A Software Bill of Materials (SBOM) is an exhaustive list of all components, libraries, and other dependencies utilized in a software application. The SBOM Orchestration step within Harness SSCA facilitates the generation of SBOMs for your software artifacts.

This document elaborates on utilizing the SBOM Orchestration step for SBOM generation. If you already possess an SBOM and wish to ingest it, please refer to the Ingest SBOM section.

Requirements

Prepare a pipeline

You can generate the SBOM in both the Build and Deploy stages of your Harness pipeline.

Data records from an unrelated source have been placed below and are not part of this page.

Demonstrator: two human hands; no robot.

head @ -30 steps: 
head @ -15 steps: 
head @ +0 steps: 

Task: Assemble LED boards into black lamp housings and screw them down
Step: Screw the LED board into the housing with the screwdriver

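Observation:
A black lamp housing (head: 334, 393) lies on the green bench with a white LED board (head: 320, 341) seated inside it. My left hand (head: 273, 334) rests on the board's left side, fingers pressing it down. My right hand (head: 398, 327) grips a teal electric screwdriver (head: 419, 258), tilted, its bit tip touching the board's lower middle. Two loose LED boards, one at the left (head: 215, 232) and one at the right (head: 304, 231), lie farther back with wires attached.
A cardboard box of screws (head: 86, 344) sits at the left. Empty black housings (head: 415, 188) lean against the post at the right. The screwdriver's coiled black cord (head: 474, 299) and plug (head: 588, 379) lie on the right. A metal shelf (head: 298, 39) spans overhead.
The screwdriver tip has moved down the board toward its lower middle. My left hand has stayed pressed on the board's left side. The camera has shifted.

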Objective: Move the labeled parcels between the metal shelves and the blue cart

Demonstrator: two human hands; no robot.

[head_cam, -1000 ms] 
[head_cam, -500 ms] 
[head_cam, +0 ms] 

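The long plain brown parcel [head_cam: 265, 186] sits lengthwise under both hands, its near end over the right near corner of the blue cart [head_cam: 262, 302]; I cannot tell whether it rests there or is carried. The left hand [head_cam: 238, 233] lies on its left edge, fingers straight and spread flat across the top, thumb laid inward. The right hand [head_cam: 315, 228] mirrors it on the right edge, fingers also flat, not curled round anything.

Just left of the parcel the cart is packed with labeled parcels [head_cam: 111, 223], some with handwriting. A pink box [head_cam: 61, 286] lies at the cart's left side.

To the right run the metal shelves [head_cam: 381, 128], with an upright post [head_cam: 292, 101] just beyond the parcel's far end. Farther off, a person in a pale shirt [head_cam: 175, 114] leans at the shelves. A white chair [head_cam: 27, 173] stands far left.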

Example Pipeline for SBOM generation

These example demonstrate how you could set up Build and Deploy stages to generate SBOM.

Build stage

This example Build stage has three steps:

• Run step: Build and test an artifact (image).
• Build and Push an image to Docker Registry step: Build and push the image to a Docker registry.
• SBOM Orchestration step: Generate the SBOM.

Deploy stage

SBOM Orchestration in deploy stage can only be used in the Containerized Step Groups This example Deploy stage has two steps:

• SBOM Orchestration step: Generate the SBOM.
• Rolling deployment step: Deploy the image.

Generate the keys for SBOM Attestation - optional

For enhanced trust and verification of your SBOM's integrity, the SBOM Orchestration step offers optional signing and attestation generation. This functionality requires a private key, password, and corresponding public key. If you choose to skip signing, you can proceed without generating or storing these keys.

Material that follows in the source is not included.